Легкие шаги, детский голос:

— Вам кого?

— Открой, это я.

— А вы кто?

— Что значит — кто? Открой, свои. Мне нужно видеть маму.

— А мамы нет дома.

— Ну, все равно. Я подожду.

— А я вас не пущу.

— Что значит — не пущу? Почему ты можешь не пустить?

— Не пущу и все, знаю почему, — Оленька вцепилась обеими руками в цепочку, повисла на ней, так что дверь почти закрылась.

— Что ты знаешь? Что ты знаешь? Что ты можешь знать? — потянул к себе дверь Пантюшкин.

— А то! Знаю и не пущу. А вы не дергайте дверь. Или я закричу. Я могу на весь дом закричать. — Она зажмурилась, запрокинула голову и завизжала так, что у Пантюшкина зазвенело в ушах.

— Ты что? Ты что? Ты с ума спятила?

— А вы не дергайте дверь. Отпустите дверь. Пустите! А-а-а-а-а!..

— Цыц, чтоб ты скисла! — отскочил от двери Пантюшкин. — Господи, голос какой пронзительный…

В соседней квартире задвигали стульями, послышались шаги.

— Цыц, говорят… — попятился Пантюшкин. — Ты же видишь, что я пошел? Я пошел, говорю… — Он заспешил к лестнице, но тут, уже у самой лестницы, уже нога была над ступенью, черный кот перебежал дорогу.

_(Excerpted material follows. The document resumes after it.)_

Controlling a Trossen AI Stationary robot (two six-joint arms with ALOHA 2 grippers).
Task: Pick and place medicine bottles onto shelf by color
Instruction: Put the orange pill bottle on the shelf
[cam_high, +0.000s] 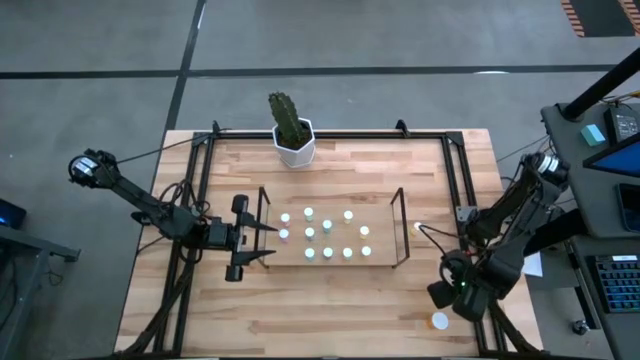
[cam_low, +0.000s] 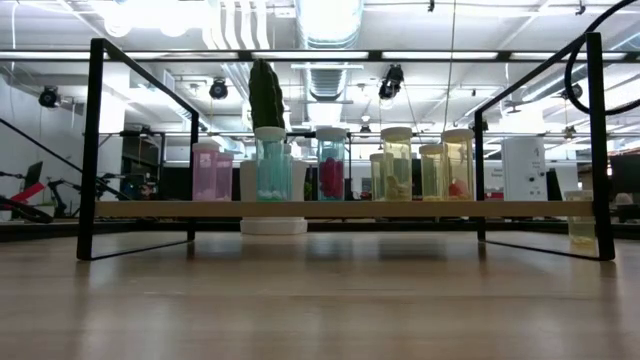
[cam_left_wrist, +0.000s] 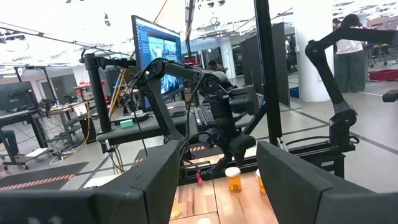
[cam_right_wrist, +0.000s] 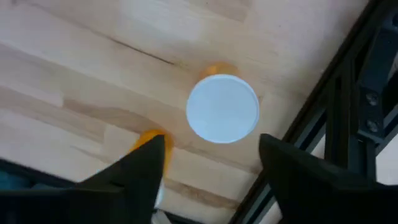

— Ах ты ж!.. — выругался было Пантюшкин, отступив на шаг, и вдруг вспомнил — лифт остановился потому, что не захлопнули дверцу, лифт работает! А внизу, где-то на ближних маршах, слышались уже размеренные, четкие шаги, кто-то поднимался по лестнице. Пантюшкин бросился к лифту — черный кот принес ему удачу!